Structurally, Fisht is a blocky uplift composed of layers of reef-limestone. Powerful limestone strata contribute to the development of numerous and diverse karst forms (funnels, caves). Of the famous, on the slope of the mountain is a cave "Floating Bird". Since 1994, the cave system "White Star" is being researched in Fisht, which is one of the deepest in Russia.

On the Great Fishtinsky Glacier is the classic climbing route of the category of complexity 1B. There are also climbing routes with a complexity of up to 6 A.
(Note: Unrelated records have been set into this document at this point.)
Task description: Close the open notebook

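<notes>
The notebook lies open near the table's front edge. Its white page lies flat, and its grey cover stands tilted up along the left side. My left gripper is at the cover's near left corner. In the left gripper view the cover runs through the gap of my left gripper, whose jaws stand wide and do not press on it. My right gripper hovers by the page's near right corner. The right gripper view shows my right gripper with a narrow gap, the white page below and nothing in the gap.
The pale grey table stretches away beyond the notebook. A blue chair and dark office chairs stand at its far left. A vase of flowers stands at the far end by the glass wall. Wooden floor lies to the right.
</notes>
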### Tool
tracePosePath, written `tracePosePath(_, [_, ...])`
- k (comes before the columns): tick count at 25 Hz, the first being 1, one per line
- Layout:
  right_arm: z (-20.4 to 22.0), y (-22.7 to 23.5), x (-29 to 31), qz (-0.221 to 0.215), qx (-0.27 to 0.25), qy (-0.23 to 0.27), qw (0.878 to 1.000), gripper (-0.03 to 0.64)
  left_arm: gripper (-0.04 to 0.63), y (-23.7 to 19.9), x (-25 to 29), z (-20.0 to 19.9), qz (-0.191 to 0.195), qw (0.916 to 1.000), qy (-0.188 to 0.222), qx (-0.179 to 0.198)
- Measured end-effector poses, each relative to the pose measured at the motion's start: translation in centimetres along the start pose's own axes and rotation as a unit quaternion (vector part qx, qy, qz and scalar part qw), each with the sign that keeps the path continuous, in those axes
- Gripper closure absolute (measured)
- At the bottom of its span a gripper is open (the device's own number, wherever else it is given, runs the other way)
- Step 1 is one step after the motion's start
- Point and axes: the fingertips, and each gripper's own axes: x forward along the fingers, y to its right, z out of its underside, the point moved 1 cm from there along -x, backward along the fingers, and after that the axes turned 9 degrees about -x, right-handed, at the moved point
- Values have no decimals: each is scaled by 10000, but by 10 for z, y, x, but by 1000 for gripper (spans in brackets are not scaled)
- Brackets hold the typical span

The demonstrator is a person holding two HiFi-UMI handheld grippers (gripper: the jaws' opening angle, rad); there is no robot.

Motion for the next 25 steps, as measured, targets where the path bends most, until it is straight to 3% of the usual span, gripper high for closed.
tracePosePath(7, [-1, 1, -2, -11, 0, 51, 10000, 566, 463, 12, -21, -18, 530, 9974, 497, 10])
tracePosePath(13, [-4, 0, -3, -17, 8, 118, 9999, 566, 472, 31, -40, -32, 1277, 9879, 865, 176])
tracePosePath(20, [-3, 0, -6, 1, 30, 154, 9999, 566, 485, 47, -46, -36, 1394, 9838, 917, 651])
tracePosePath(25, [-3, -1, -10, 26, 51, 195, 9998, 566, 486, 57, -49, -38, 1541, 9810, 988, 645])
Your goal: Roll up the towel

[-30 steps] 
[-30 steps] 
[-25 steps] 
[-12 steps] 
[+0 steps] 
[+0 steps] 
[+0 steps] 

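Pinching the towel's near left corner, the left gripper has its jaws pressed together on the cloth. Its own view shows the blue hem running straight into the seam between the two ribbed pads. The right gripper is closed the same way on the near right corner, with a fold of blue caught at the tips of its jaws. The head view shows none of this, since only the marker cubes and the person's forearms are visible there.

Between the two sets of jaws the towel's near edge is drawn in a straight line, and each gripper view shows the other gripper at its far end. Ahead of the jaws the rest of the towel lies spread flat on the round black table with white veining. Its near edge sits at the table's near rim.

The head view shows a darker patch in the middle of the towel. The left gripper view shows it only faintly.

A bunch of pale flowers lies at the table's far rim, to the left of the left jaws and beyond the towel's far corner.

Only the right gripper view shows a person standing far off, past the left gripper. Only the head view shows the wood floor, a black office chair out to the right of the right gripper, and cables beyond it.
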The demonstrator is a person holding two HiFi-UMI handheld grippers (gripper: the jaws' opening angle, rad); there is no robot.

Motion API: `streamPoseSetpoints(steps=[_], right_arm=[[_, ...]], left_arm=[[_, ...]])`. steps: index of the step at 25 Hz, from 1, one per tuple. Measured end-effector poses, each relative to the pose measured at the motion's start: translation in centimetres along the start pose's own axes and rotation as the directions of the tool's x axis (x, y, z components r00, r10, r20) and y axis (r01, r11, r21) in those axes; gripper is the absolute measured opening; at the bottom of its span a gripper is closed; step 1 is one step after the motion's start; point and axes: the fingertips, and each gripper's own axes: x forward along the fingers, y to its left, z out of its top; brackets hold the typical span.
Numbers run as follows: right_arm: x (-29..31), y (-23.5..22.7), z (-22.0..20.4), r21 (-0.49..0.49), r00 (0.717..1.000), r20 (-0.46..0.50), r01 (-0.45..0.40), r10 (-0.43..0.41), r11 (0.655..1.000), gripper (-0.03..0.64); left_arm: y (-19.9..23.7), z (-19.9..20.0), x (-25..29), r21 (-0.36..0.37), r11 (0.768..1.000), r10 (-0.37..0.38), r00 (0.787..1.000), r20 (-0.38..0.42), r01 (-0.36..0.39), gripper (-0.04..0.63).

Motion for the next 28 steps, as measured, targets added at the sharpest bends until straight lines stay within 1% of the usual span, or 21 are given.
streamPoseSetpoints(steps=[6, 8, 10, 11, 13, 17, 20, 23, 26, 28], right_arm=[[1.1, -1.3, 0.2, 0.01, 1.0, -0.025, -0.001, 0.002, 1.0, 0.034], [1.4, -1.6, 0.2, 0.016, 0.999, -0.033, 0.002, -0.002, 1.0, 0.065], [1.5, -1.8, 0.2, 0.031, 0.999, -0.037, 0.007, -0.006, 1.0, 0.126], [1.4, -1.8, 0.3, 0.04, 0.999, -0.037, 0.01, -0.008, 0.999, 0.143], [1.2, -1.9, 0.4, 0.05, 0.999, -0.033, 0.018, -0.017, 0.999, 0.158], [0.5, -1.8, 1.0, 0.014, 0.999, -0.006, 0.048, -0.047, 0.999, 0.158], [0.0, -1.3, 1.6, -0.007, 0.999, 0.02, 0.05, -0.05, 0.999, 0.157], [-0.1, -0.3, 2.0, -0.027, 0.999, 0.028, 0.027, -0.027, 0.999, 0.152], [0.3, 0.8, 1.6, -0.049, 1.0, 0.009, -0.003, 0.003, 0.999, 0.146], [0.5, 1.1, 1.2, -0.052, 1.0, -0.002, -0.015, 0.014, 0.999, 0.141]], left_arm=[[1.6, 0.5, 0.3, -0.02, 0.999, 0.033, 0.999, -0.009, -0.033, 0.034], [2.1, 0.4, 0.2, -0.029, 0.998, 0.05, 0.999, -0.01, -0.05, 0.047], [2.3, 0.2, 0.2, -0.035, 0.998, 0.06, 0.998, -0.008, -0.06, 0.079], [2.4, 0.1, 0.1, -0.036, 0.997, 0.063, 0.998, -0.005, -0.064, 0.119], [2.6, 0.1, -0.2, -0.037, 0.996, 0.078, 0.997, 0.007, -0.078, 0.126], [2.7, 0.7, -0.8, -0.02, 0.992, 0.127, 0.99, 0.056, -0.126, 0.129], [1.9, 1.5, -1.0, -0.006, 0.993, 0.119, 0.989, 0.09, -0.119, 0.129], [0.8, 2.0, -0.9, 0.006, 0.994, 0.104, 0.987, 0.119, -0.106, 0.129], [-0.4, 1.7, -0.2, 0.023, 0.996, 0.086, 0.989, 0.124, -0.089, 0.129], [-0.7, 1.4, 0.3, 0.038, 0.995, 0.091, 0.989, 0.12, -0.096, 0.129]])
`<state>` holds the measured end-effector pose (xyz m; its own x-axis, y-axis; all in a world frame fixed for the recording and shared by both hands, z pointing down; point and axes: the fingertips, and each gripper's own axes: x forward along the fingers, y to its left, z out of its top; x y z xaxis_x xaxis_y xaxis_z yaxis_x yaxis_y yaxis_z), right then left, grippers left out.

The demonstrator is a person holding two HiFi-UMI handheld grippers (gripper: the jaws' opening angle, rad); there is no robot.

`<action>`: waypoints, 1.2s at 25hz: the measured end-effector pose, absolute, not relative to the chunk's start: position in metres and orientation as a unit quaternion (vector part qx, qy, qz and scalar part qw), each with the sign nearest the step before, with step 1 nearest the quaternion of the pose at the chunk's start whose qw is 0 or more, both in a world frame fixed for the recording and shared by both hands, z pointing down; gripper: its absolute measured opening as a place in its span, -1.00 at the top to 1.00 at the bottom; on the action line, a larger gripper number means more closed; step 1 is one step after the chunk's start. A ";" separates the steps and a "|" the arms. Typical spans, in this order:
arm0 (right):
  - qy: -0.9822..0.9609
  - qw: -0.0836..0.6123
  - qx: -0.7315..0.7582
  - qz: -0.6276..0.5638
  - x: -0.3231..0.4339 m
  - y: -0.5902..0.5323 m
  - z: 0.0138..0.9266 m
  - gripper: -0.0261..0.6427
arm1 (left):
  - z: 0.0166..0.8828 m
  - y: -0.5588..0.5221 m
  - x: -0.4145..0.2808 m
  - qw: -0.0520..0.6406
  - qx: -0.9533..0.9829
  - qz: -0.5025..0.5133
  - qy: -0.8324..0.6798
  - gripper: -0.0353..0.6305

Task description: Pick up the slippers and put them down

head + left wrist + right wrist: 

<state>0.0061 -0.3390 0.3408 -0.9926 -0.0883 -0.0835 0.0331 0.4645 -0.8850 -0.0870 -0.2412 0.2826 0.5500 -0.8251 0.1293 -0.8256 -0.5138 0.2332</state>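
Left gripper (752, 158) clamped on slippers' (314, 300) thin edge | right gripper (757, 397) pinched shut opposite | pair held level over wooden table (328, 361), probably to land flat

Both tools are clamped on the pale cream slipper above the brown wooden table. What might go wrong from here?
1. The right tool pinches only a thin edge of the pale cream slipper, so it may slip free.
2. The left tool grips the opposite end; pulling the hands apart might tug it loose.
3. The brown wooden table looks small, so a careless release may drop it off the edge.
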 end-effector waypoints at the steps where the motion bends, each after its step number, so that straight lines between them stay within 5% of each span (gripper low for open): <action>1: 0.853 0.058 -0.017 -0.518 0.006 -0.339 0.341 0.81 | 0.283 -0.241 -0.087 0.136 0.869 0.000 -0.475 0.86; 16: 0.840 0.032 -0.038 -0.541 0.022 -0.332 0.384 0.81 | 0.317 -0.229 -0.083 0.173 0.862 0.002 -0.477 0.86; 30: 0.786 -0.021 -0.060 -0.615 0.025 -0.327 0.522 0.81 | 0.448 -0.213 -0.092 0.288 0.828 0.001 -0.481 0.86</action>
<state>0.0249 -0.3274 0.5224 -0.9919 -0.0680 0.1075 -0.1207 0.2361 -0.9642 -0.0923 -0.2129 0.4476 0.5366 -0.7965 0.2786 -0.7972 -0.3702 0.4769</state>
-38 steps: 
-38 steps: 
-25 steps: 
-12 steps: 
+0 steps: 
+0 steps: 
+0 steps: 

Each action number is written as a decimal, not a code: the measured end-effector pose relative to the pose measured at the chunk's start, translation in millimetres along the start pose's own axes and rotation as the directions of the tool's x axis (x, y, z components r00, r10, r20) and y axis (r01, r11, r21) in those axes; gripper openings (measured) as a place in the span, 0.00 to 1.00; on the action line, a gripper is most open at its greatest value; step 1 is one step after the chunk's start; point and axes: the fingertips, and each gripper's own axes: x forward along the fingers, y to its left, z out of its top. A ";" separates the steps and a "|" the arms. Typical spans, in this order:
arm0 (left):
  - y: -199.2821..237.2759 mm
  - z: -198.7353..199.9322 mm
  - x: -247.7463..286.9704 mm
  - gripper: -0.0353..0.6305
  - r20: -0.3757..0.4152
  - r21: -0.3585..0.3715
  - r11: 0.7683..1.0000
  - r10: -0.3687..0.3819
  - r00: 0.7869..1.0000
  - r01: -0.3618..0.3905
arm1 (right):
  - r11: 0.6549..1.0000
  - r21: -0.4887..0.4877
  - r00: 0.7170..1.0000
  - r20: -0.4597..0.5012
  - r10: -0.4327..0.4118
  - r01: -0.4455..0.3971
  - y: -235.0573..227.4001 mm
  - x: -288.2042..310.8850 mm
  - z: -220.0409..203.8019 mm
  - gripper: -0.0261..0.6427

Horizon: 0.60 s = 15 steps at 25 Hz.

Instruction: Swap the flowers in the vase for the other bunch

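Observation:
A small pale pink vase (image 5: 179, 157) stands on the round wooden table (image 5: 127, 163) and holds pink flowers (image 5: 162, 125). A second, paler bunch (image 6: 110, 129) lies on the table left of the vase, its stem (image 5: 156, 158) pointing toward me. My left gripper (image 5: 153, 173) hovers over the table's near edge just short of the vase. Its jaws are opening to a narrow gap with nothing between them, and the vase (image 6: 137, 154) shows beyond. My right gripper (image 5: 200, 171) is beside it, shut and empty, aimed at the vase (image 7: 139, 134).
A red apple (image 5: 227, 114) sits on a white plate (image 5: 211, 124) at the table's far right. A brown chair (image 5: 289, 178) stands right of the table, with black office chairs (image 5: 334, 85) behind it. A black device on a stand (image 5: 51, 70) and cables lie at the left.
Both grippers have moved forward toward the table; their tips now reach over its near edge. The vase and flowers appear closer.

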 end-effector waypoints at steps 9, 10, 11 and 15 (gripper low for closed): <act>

It is believed that the mountain was once an island in the ancient Tethys Ocean, which explains its coral structure.

From the slopes of Fisht, the river Pshekh begins, at the tops of Fish and Oshtan there is the source of the Belaya River, downstream of the receiving water of the Pshekhi River, and flowing into the Kuban. Shah also originates in Fisht, but flows into the Black Sea. From the western wall of the mountain flows the Fisht Falls, about 200 m high.

The mountain is mentioned in the video "Russian alphabet", shown during the opening of the 2014 Winter Olympics in Sochi.

In honor of the mountain was named the stadium in the city of Sochi. The Fisht Olympic Stadium is named after this mountain.